WHAT THE TASK ASKS: Without any of the pictures, set down the data below exactly.

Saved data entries
--- START ---

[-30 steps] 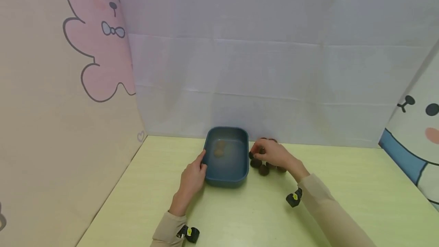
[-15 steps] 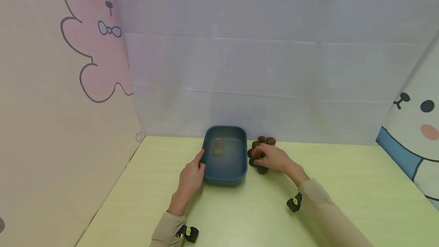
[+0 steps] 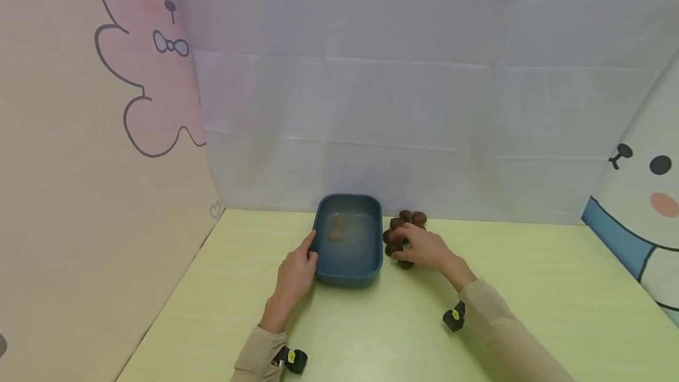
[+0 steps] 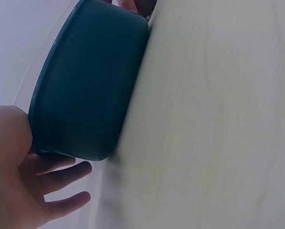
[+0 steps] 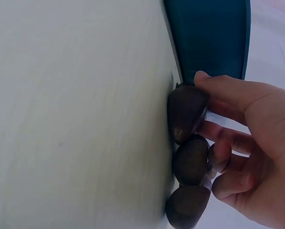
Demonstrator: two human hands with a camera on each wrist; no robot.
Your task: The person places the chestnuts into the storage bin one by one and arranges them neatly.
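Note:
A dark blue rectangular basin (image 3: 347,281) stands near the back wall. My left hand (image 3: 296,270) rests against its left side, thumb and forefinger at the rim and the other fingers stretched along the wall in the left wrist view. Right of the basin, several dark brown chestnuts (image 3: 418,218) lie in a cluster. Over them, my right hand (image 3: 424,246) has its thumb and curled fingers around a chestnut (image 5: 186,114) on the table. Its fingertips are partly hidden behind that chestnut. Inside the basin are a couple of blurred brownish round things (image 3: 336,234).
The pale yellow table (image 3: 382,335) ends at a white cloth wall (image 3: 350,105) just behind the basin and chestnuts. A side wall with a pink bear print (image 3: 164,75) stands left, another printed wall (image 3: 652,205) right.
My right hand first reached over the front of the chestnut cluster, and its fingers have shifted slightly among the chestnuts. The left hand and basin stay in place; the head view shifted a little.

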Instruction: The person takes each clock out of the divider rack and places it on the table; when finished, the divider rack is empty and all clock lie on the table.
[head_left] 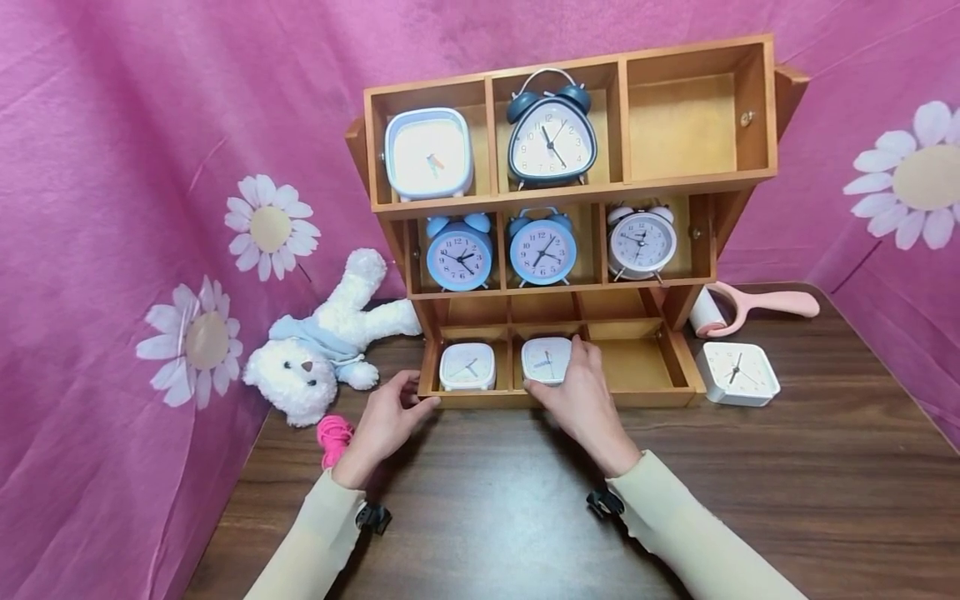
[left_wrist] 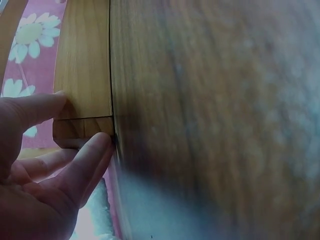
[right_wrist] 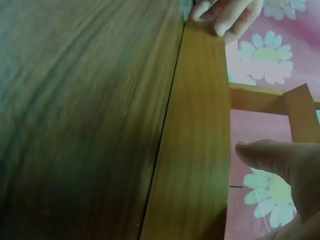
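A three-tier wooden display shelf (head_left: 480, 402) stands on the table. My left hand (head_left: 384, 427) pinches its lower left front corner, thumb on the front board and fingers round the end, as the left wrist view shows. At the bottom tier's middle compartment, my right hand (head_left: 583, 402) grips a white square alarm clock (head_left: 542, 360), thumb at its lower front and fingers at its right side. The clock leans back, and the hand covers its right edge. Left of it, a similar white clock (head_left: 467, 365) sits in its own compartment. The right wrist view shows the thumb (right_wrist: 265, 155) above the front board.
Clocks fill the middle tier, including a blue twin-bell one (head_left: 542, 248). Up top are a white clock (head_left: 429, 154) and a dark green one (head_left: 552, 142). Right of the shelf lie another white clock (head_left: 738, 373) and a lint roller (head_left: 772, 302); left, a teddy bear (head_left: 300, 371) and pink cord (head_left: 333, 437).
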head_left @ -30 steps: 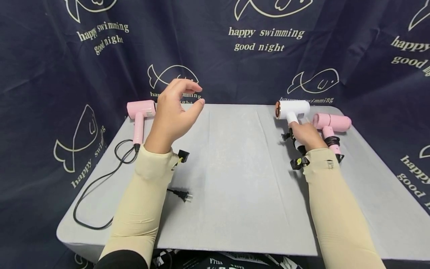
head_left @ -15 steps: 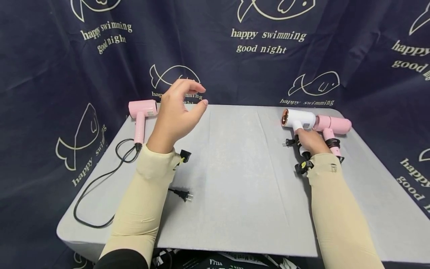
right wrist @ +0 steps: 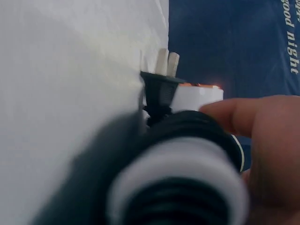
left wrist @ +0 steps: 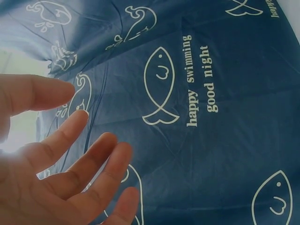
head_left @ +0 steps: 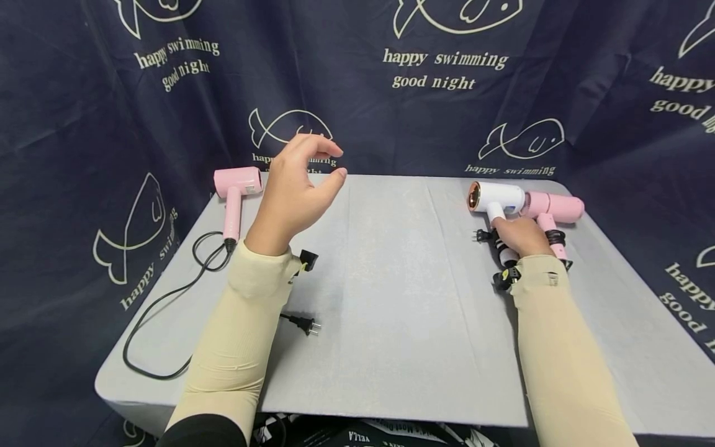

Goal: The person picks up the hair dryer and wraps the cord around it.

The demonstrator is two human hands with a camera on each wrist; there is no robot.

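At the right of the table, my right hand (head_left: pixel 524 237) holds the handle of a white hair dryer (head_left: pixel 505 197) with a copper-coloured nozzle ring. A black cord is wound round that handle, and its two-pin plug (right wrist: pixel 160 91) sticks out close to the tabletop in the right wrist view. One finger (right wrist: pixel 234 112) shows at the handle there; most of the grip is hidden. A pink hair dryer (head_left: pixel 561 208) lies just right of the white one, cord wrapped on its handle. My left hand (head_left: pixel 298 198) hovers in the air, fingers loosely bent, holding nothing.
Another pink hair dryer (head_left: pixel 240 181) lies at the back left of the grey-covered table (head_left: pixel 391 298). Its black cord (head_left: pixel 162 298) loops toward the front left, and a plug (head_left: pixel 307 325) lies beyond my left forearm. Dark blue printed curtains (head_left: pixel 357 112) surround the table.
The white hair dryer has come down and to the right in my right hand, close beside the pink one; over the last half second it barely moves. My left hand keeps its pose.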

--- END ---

RESULT OF THIS EXERCISE:
[-30 steps] 
[-15 steps] 
[+0 steps] 
[+0 steps] 
[+0 steps] 
Demonstrator: two human hands with a camera on each wrist; no robot.
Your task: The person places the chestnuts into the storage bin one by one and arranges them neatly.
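Note:
A dark blue rectangular basin (image 3: 347,281) stands near the back wall. My left hand (image 3: 296,270) rests against its left side, thumb and forefinger at the rim and the other fingers stretched along the wall in the left wrist view. Right of the basin, several dark brown chestnuts (image 3: 418,218) lie in a cluster. Over them, my right hand (image 3: 424,246) has its thumb and curled fingers around a chestnut (image 5: 186,114) on the table. Its fingertips are partly hidden behind that chestnut. Inside the basin are a couple of blurred brownish round things (image 3: 336,234).
The pale yellow table (image 3: 382,335) ends at a white cloth wall (image 3: 350,105) just behind the basin and chestnuts. A side wall with a pink bear print (image 3: 164,75) stands left, another printed wall (image 3: 652,205) right.
My right hand first reached over the front of the chestnut cluster, and its fingers have shifted slightly among the chestnuts. The left hand and basin stay in place; the head view shifted a little.
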
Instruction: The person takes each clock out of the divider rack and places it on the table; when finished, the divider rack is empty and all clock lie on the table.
[head_left] 
[left_wrist] 
[right_wrist] 
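A three-tier wooden display shelf (head_left: 480, 402) stands on the table. My left hand (head_left: 384, 427) pinches its lower left front corner, thumb on the front board and fingers round the end, as the left wrist view shows. At the bottom tier's middle compartment, my right hand (head_left: 583, 402) grips a white square alarm clock (head_left: 542, 360), thumb at its lower front and fingers at its right side. The clock leans back, and the hand covers its right edge. Left of it, a similar white clock (head_left: 467, 365) sits in its own compartment. The right wrist view shows the thumb (right_wrist: 265, 155) above the front board.
Clocks fill the middle tier, including a blue twin-bell one (head_left: 542, 248). Up top are a white clock (head_left: 429, 154) and a dark green one (head_left: 552, 142). Right of the shelf lie another white clock (head_left: 738, 373) and a lint roller (head_left: 772, 302); left, a teddy bear (head_left: 300, 371) and pink cord (head_left: 333, 437).
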head_left @ -30 steps: 
head_left @ -15 steps: 
right wrist @ +0 steps: 
left wrist @ +0 steps: 
head_left @ +0 steps: 

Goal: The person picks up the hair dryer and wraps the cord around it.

The demonstrator is two human hands with a camera on each wrist; there is no robot.

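At the right of the table, my right hand (head_left: pixel 524 237) holds the handle of a white hair dryer (head_left: pixel 505 197) with a copper-coloured nozzle ring. A black cord is wound round that handle, and its two-pin plug (right wrist: pixel 160 91) sticks out close to the tabletop in the right wrist view. One finger (right wrist: pixel 234 112) shows at the handle there; most of the grip is hidden. A pink hair dryer (head_left: pixel 561 208) lies just right of the white one, cord wrapped on its handle. My left hand (head_left: pixel 298 198) hovers in the air, fingers loosely bent, holding nothing.
Another pink hair dryer (head_left: pixel 240 181) lies at the back left of the grey-covered table (head_left: pixel 391 298). Its black cord (head_left: pixel 162 298) loops toward the front left, and a plug (head_left: pixel 307 325) lies beyond my left forearm. Dark blue printed curtains (head_left: pixel 357 112) surround the table.
The white hair dryer has come down and to the right in my right hand, close beside the pink one; over the last half second it barely moves. My left hand keeps its pose.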

The output requires no further additions.